Une statue de Modeste Testas, une adolescente originaire d'Afrique de l'Est et mise en esclavage par deux frères bordelais au 18e siècle, a été érigée sur les quais de Bordeaux ce vendredi.
 

C'est un nouveau visage sur les quais de Bordeaux. Devant la Bourse maritime, face à la Garonne, se trouve désormais la statue de Modeste Testas.

Le monument est inauguré ce vendredi 10 mai, en cette Journée nationale des mémoires de la traite, de l'esclavage et de son abolition, par le maire de Bordeaux Nicolas Florian.

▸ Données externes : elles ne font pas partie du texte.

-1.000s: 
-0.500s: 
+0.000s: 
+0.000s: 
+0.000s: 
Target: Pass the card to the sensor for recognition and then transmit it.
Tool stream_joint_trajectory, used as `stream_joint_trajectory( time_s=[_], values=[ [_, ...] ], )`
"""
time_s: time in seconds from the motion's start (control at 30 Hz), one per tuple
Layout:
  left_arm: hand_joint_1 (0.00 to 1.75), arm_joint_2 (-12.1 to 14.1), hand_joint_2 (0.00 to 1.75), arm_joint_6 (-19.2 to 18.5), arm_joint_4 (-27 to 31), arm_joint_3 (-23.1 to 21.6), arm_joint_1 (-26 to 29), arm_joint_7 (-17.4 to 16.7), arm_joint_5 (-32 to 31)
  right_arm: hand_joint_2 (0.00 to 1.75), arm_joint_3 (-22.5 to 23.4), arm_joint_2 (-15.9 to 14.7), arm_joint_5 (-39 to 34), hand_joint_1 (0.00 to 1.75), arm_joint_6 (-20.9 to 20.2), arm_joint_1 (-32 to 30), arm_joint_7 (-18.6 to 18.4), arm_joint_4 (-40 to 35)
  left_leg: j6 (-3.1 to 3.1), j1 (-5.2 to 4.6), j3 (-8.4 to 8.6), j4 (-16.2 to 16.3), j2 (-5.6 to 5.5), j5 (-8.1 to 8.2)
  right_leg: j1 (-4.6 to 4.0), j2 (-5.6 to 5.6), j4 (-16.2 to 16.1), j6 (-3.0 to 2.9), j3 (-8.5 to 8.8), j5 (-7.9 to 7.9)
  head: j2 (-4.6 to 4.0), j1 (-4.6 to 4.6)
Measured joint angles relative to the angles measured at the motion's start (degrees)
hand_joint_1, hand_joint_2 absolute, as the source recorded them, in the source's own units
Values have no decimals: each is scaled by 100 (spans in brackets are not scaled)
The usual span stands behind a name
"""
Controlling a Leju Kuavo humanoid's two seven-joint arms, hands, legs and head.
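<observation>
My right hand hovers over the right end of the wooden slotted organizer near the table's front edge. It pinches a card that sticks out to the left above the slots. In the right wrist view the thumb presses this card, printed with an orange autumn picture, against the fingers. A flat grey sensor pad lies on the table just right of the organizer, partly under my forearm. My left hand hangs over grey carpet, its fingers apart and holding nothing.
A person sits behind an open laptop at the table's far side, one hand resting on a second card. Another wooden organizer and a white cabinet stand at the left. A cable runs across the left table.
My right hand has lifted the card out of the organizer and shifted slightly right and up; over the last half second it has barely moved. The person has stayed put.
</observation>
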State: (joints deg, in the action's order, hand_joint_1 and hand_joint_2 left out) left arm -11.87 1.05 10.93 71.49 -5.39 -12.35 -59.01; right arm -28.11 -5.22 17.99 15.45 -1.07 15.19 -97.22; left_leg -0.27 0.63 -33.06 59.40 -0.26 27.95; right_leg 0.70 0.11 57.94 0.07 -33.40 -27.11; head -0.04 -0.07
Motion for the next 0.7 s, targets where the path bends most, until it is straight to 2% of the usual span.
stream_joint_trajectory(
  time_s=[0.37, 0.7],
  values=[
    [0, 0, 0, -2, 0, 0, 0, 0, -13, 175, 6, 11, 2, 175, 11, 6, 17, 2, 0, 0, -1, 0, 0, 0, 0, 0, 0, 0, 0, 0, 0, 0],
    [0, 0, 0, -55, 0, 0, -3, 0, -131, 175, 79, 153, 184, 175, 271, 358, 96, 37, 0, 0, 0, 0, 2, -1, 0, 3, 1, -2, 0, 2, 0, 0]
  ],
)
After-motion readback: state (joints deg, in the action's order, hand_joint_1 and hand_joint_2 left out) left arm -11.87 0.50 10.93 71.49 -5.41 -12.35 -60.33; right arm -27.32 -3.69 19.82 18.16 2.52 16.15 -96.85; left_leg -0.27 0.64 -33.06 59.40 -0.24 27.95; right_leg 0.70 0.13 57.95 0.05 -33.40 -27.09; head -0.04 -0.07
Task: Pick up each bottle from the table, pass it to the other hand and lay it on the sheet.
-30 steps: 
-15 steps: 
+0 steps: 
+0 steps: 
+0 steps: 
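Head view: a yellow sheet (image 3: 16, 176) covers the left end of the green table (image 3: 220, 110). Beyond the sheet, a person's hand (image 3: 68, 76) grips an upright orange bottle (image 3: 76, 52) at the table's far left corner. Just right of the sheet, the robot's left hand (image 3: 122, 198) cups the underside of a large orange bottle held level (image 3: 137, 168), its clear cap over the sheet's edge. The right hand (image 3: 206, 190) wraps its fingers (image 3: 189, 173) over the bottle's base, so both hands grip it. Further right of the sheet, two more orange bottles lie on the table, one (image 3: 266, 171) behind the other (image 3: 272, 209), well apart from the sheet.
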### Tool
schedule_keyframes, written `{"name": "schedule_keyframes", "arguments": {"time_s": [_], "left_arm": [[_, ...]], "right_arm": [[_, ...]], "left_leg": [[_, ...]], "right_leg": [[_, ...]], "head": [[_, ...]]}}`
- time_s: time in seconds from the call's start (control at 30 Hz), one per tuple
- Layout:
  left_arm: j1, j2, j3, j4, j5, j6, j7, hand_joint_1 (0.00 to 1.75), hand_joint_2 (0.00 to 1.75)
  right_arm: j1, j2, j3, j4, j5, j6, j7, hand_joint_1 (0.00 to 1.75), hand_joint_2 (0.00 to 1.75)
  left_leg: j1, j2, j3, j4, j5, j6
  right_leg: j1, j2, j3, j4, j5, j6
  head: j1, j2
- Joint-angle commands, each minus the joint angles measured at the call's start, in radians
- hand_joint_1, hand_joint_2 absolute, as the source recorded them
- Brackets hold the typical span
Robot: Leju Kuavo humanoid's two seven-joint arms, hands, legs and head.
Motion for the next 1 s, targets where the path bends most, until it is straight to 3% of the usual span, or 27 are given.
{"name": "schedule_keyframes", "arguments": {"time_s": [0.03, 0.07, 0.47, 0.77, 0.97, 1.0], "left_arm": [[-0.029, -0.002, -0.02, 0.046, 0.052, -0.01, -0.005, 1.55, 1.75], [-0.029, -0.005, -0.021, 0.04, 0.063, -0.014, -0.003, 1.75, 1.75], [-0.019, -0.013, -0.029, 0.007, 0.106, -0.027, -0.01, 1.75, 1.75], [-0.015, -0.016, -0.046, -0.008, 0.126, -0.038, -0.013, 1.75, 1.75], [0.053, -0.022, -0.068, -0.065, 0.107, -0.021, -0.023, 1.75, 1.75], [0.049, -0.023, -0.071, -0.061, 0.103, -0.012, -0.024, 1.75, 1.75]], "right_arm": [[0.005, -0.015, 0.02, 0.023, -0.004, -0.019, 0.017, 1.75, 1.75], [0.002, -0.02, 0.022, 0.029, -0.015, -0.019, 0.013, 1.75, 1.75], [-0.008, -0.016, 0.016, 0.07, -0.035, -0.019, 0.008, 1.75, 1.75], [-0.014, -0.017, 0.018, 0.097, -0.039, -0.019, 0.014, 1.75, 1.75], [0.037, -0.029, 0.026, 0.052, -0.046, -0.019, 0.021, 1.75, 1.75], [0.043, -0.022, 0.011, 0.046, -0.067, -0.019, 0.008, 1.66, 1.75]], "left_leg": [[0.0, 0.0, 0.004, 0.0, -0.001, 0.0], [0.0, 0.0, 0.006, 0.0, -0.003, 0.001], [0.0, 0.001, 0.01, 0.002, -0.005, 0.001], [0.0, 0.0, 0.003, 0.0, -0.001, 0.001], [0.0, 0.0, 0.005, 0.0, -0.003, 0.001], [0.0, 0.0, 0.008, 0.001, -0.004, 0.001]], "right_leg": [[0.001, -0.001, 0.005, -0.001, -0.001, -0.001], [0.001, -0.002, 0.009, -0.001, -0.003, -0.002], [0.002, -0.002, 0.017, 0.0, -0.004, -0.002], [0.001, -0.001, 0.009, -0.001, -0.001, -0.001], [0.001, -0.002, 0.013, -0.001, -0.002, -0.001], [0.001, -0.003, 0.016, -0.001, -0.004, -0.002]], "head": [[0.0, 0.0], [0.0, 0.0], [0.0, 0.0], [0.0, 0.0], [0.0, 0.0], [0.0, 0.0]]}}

La statue dévoilée pour la première dans ce reportage de Guillaume Decaix et Philippe Turpaud  ►
 

 

Capturée et déportée  

Modeste Testas, de son nom original Al Pouessi, est une jeune fille originaire de la corne de l'Afrique. Capturée à l'adolescence, puis achetée par les frères bordelais Pierre et François Testas à la fin du 18e siècle, elle est ensuite déportée à Saint Domingue, (ancienne Haïti) pour servir dans la plantation de ses maîtres. François Testas en fait également sa "compagne", sou plutôt son esclave sexuelle. Plusieurs enfants naîtront de ces viols. 


Six générations plus tard, son histoire a été exhumée par sa descendante, Lorraine Manuel Steed. Après en avoir entendu parler par sa grand-mère, cette Haïtienne a entrepris des recherches, puis esquissé un croquis de son aïeule. Un dessin qui sera ensuite repris par le sculpteur Caymitte Woodly, dit Filipo, également haïtien, qui s'en servira comme base de travail.

Le jeune homme, qui vient de terminer un stage à la fonderie des Cyclopes de Mérignac, a sculpté le portrait grandeur nature (1,70m), enrobé de bronze, représentant l'esclave.

 

 

Bordeaux, port négrier


Près de 500 expéditions négrières ont été recensées entre la fin du 17e siècle et le début du 19e siècle au départ de Bordeaux. Environ 150 000 Africains, hommes, femmes et enfants, ont été déportés pour être mis en esclavage dans les anciennes colonies d'Amérique. De même, les ventes de café, de sucre ou de rhum, grâce auxquelles la ville s'est enrichie, étaient produits par les esclaves.
 

Un passé longtemps tabou


Longtemps, la ville de Bordeaux a été accusée de nier, ou du moins de camoufler son passé esclavagiste. Lorsque Hugues Martin, maire de la ville en 2006, inaugure un monument commémorant cette histoire quai des Chartrons, il s'agit d'une minuscule plaque, fixée au ras du sol et invisible pour l'œil non aguerri de nombreux touristes et habitants.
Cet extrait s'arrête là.